▸ **How to complete this task**:
All of the data must be printed exactly; please include every line.

::::

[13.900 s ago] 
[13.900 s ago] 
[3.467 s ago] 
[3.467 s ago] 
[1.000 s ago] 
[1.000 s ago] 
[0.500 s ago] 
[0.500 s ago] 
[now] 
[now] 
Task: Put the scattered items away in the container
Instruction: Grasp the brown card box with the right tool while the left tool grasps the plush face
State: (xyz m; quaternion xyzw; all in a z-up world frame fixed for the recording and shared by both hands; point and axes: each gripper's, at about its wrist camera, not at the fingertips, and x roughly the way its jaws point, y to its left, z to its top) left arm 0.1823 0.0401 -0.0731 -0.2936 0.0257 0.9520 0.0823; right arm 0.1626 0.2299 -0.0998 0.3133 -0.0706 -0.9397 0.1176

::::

▸ **Response box**:
[13.900 s ago] 
[13.900 s ago] 
[3.467 s ago] 
[3.467 s ago] 
[1.000 s ago] 
[1.000 s ago] 
[0.500 s ago] 
[0.500 s ago] 
[now] 
[now] 
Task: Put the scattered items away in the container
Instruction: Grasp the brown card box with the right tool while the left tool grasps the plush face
State: (xyz m; quaternion xyzw; all in a z-up world frame fixed for the recording and shared by both hands; point and axes: each gripper's, at about its wrist camera, not at the fingertips, and x roughly the way its jaws point, y to its left, z to its top) left arm 0.1823 0.0401 -0.0731 -0.2936 0.0257 0.9520 0.0823; right arm 0.1626 0.2299 -0.0998 0.3133 -0.0706 -0.9397 0.1176

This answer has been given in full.